(Data records)
###
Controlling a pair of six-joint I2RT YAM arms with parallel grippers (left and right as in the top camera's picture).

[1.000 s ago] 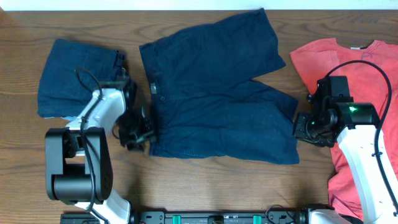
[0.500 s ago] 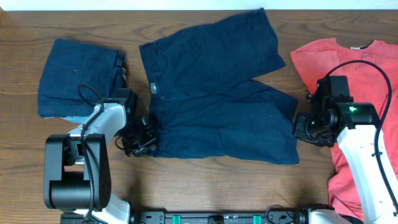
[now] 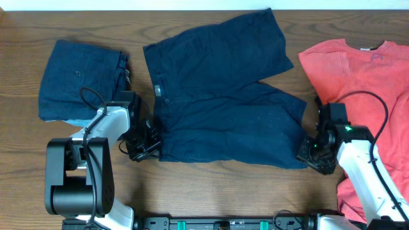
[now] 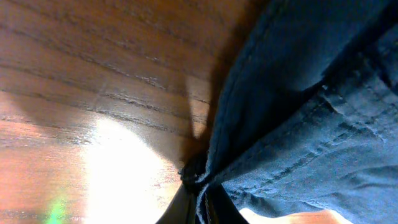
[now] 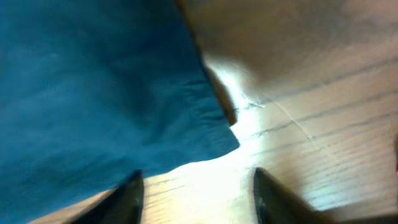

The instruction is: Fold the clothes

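The navy shorts (image 3: 223,108) are spread flat mid-way across the wooden table (image 3: 211,191), waistband to the left, legs pointing right. The left arm is bent low and reaches in at the shorts' bottom-left corner. The left gripper (image 3: 148,143) is pinched tight on the waistband fabric there, and the wrist cam shows the cloth bunched right at its tips. The right arm is down at the opposite end, with the right gripper (image 3: 309,154) just off the bottom-right hem corner. Its jaws are spread wide and hold nothing, fingers (image 5: 132,194) over bare wood with the hem corner just ahead of the gap. A folded dark blue garment (image 3: 80,80) lies left of the shorts. A red T-shirt (image 3: 367,70) lies to their right, partly under the right arm.
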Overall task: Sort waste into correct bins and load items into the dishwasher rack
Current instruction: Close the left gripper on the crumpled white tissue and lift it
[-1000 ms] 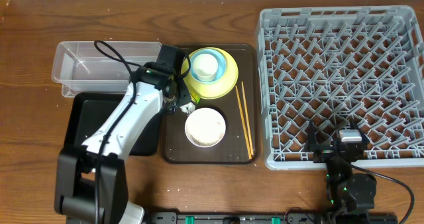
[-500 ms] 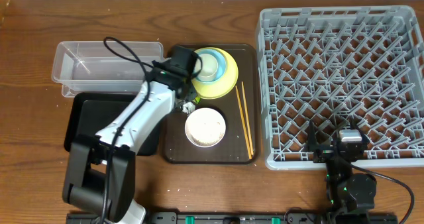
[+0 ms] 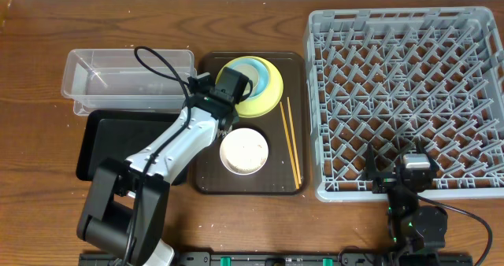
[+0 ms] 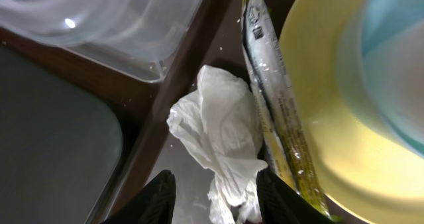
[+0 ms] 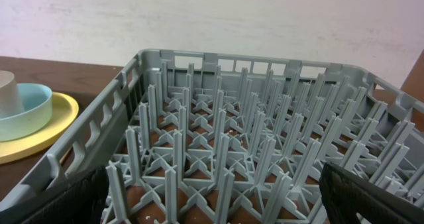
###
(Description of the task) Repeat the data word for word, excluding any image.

(Response to the task)
Controlling a pair of six-joint I2RT YAM arms with parallel grippers (left and right as in the top camera's picture).

[1.000 s ago] 
[0.500 s ago] 
[now] 
[now] 
[now] 

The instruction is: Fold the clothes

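The navy shorts (image 3: 223,108) are spread flat mid-way across the wooden table (image 3: 211,191), waistband to the left, legs pointing right. The left arm is bent low and reaches in at the shorts' bottom-left corner. The left gripper (image 3: 148,143) is pinched tight on the waistband fabric there, and the wrist cam shows the cloth bunched right at its tips. The right arm is down at the opposite end, with the right gripper (image 3: 309,154) just off the bottom-right hem corner. Its jaws are spread wide and hold nothing, fingers (image 5: 132,194) over bare wood with the hem corner just ahead of the gap. A folded dark blue garment (image 3: 80,80) lies left of the shorts. A red T-shirt (image 3: 367,70) lies to their right, partly under the right arm.
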Overall task: Sort waste into correct bins and load items into the dishwasher rack
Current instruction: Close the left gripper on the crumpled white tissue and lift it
[-1000 ms] 
[-500 ms] 
[+0 ms] 
[+0 ms] 
[+0 ms] 

That concludes the answer.